DATASET EXTRACT below:

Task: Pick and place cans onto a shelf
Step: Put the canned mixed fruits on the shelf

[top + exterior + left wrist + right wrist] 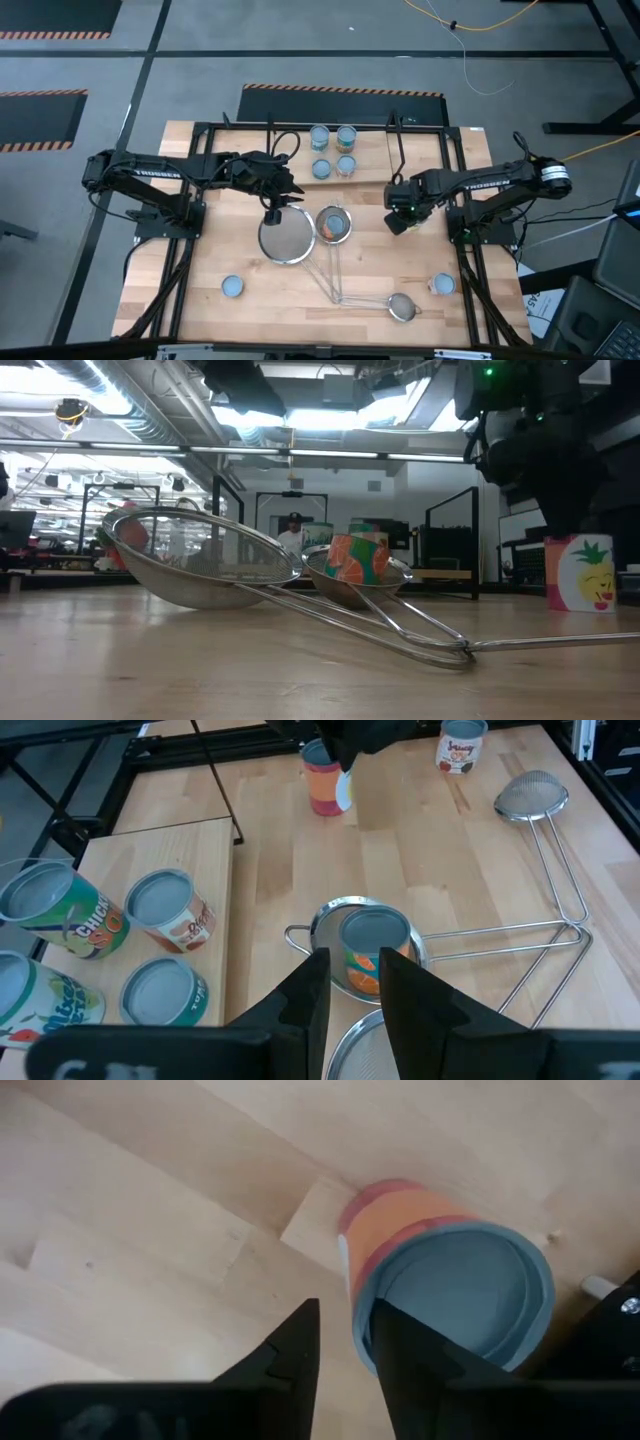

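An orange-and-pink can stands upright on the table at the right, also in the low view. My right gripper points down over it, open, its fingers on either side of the can's top rim. Several cans stand on the shelf at the table's far middle. Another can sits upright in a medium strainer. My left gripper hangs open above the strainers, holding nothing. My right gripper comes at the can from above, one finger over the blue-grey top and the other outside the wall, with the rim in the gap. Whether either finger touches the can, I cannot tell. The can stands on the table.
A large strainer lies under my left gripper, its long handle crossing the medium strainer's. A small strainer lies near the front right. Loose cans stand at the front left and front right. A black frame edges the table.
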Controlling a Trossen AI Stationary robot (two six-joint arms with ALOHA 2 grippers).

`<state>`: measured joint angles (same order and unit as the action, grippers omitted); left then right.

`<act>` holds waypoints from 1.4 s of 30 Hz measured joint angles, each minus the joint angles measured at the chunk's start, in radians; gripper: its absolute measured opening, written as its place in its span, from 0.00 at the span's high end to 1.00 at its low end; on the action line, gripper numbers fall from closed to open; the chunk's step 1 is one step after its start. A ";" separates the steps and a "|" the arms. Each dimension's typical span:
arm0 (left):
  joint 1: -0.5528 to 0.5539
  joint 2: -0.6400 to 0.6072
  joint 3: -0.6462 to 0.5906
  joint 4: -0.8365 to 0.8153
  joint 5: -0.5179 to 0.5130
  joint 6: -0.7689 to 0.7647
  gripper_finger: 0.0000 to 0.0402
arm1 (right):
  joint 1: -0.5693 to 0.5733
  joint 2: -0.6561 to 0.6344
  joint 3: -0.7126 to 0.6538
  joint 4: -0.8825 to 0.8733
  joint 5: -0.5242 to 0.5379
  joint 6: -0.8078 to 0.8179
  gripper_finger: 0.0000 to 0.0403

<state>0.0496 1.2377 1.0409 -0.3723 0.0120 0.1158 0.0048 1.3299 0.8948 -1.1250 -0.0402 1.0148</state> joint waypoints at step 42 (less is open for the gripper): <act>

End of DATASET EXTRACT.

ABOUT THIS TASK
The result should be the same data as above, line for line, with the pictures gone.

RESULT OF THIS TASK
Task: Pick and place cans onto a shelf
Step: Put the canned mixed fruits on the shelf

[top + exterior + left wrist + right wrist] 

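An orange-and-pink can stands upright on the table at the right, also in the low view. My right gripper points down over it, open, its fingers on either side of the can's top rim. Several cans stand on the shelf at the table's far middle. Another can sits upright in a medium strainer. My left gripper hangs open above the strainers, holding nothing. My right gripper comes at the can from above, one finger over the blue-grey top and the other outside the wall, with the rim in the gap. Whether either finger touches the can, I cannot tell. The can stands on the table.
A large strainer lies under my left gripper, its long handle crossing the medium strainer's. A small strainer lies near the front right. Loose cans stand at the front left and front right. A black frame edges the table.
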Controlling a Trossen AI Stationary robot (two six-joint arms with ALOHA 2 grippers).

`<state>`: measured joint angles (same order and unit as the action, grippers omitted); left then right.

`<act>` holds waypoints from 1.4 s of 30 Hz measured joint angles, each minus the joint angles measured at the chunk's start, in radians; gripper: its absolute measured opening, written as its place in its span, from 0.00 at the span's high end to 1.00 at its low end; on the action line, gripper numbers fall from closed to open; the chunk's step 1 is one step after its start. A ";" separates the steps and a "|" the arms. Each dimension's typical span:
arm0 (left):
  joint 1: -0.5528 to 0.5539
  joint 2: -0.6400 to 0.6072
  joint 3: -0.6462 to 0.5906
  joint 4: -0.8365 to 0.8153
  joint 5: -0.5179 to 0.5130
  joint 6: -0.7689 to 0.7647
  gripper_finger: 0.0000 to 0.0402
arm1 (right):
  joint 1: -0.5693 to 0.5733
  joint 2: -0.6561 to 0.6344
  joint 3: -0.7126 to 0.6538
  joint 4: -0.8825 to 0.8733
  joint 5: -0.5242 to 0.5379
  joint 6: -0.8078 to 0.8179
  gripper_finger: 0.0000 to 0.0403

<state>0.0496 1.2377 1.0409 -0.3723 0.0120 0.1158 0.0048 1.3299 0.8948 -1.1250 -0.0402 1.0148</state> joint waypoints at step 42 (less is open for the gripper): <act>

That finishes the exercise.